Top of Recorded information
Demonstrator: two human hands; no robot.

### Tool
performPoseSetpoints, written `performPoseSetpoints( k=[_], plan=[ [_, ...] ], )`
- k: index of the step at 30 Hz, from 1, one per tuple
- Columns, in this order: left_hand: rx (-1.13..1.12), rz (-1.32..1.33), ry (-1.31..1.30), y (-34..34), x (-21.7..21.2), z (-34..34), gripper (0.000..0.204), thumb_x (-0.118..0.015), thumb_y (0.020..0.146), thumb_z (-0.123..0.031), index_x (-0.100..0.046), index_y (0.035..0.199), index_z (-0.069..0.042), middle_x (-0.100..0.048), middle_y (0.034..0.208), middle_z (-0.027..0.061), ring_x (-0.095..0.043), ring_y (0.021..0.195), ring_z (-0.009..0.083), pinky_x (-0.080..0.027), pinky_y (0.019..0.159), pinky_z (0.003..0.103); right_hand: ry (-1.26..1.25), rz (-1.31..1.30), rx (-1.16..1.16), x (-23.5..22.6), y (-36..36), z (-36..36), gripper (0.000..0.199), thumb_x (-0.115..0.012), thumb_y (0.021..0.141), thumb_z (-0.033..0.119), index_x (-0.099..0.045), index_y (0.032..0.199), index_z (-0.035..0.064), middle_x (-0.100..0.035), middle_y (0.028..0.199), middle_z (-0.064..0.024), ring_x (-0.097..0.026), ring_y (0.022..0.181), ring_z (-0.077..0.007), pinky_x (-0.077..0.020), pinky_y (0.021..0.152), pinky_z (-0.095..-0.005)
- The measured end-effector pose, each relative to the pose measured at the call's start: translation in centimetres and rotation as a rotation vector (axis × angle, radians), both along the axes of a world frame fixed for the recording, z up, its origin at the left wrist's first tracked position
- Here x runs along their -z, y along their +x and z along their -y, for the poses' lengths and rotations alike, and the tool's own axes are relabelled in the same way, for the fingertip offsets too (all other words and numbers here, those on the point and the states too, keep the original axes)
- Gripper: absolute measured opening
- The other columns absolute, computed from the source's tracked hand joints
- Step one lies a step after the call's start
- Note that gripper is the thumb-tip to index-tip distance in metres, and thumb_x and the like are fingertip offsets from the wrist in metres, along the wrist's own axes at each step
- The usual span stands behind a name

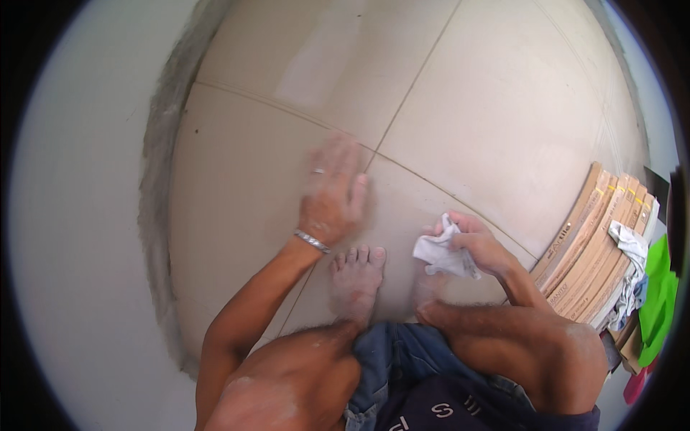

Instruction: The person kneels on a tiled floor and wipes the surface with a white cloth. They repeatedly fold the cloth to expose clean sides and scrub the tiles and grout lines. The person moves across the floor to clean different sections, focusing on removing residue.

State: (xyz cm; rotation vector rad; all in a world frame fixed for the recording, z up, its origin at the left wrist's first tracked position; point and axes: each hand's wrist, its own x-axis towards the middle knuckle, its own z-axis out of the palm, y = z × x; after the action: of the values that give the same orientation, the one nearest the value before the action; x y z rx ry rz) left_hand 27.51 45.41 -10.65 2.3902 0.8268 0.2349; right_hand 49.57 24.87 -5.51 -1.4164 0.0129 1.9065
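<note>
- Several brown cardboard cartons (pixel 593 241) sat packed face to face at right, contents hidden; a crumpled rag (pixel 631 248) hung over them.
- Left hand (pixel 334 190): open, palm down, fingers extended above or on large beige tiles (pixel 244 179); blurred, contact unclear.
- Right hand (pixel 480 243) gripped a bunched white cloth (pixel 437 248) over the right foot (pixel 431 287).
- Tiles were smooth, with thin dark joints.

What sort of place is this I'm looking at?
Probably a room under construction or renovation: large beige floor tiles, a rough grey strip along the foot of the pale wall, and flat cardboard cartons at right.
</note>
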Motion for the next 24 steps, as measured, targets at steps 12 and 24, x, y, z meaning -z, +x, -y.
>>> performPoseSetpoints(
  k=[12,24],
  plan=[
    [0.025,0.029,-1.203,0.8,-5.5,7.1,0.039,-0.067,0.100,-0.018,-0.062,0.134,0.002,-0.070,0.124,0.0176,-0.070,0.113,0.0222,-0.055,0.095,0.035,0.105,0.011,-0.123,-1.0,-1.4,-1.0,0.033,-0.077,0.094,0.013,-0.066,0.122,-0.0004,-0.073,0.105,-0.0047,-0.065,0.094,-0.0097,-0.0531,0.082,-0.0274],
    [-0.045,-0.166,-1.442,0.1,-4.2,4.9,0.029,-0.060,0.106,-0.027,-0.069,0.114,-0.001,-0.072,0.087,0.0007,-0.063,0.080,0.0054,-0.052,0.074,0.027,0.048,0.107,-0.165,-1.8,4.3,-2.4,0.014,-0.073,0.097,0.018,-0.071,0.097,0.0046,-0.071,0.091,0.0001,-0.061,0.084,-0.0077,-0.0472,0.082,-0.0257]
  ],
)
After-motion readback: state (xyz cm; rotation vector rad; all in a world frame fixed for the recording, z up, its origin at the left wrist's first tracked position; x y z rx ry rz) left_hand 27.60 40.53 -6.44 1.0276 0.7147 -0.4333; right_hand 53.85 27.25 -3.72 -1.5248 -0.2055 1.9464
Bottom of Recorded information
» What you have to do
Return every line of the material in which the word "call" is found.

» Solved exercise
- The measured end-effector pose, each relative to the pose measured at the call's start: translation in centimetres and rotation as a rotation vector (axis × angle, radians), both along the axes of a world frame fixed for the recording, z up, its origin at the left wrist's first tracked position
- Step one lies a step after the call's start

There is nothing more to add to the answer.